- **WORK ORDER**:
Below is a listing. Quote from it, exactly, the lines from the one containing "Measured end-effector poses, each" down to the one containing "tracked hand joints", both ends included, and nothing else.

[MATERIAL PROVIDED Boundary: Start]

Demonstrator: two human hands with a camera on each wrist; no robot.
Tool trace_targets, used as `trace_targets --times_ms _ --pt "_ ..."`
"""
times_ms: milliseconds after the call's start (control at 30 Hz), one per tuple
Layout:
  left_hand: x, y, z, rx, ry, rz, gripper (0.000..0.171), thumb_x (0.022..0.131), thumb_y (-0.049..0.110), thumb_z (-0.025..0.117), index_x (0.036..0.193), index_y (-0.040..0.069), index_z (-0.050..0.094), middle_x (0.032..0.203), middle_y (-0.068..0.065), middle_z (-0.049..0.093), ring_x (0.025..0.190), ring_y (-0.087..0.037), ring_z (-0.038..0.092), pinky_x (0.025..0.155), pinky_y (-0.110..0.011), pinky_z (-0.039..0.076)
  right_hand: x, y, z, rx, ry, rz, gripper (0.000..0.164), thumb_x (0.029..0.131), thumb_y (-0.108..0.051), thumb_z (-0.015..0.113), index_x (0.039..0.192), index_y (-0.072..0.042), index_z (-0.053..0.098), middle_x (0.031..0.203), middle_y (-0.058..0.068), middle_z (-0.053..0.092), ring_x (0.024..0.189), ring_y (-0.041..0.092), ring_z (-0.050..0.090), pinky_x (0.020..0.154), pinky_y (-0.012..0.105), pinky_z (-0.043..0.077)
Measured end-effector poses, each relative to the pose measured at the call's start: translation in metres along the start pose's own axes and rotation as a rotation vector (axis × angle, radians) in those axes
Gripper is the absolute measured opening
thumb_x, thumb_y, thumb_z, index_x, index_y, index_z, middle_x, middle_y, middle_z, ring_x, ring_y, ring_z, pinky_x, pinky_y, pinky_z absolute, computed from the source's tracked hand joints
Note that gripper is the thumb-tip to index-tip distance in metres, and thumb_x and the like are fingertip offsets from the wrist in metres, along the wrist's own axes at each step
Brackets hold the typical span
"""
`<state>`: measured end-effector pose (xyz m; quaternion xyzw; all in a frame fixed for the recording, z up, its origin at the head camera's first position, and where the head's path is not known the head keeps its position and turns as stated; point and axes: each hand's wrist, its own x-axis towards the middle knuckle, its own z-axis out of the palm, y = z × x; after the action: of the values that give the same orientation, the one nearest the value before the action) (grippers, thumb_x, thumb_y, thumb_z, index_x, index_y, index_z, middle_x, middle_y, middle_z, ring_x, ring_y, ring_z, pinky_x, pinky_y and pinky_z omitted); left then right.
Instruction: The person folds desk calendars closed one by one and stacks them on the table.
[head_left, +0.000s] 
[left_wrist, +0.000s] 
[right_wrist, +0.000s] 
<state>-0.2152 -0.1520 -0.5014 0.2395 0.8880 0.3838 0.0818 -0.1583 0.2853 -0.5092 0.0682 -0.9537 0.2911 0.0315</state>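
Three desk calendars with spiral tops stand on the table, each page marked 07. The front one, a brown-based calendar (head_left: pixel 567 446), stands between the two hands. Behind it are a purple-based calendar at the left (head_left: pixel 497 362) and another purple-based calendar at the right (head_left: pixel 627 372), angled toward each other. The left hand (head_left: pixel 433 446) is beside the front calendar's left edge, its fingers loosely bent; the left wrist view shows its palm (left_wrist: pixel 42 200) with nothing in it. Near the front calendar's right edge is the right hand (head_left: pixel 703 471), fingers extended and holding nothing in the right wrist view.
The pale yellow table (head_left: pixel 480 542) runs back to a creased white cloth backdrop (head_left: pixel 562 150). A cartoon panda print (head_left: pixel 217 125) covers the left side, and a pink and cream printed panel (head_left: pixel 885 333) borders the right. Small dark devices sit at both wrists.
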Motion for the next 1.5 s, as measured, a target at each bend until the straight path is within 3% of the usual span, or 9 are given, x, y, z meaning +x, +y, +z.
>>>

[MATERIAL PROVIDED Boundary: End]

- **EXERCISE RESULT**:
Measured end-effector poses, each relative to the pose measured at the call's start: translation in metres along the start pose's own axes and rotation as a rotation vector (axis × angle, radians) in those axes
Gripper is the absolute measured opening
thumb_x, thumb_y, thumb_z, index_x, index_y, index_z, middle_x, middle_y, middle_z, ring_x, ring_y, ring_z, pinky_x, pinky_y, pinky_z absolute, computed from the source's tracked hand joints

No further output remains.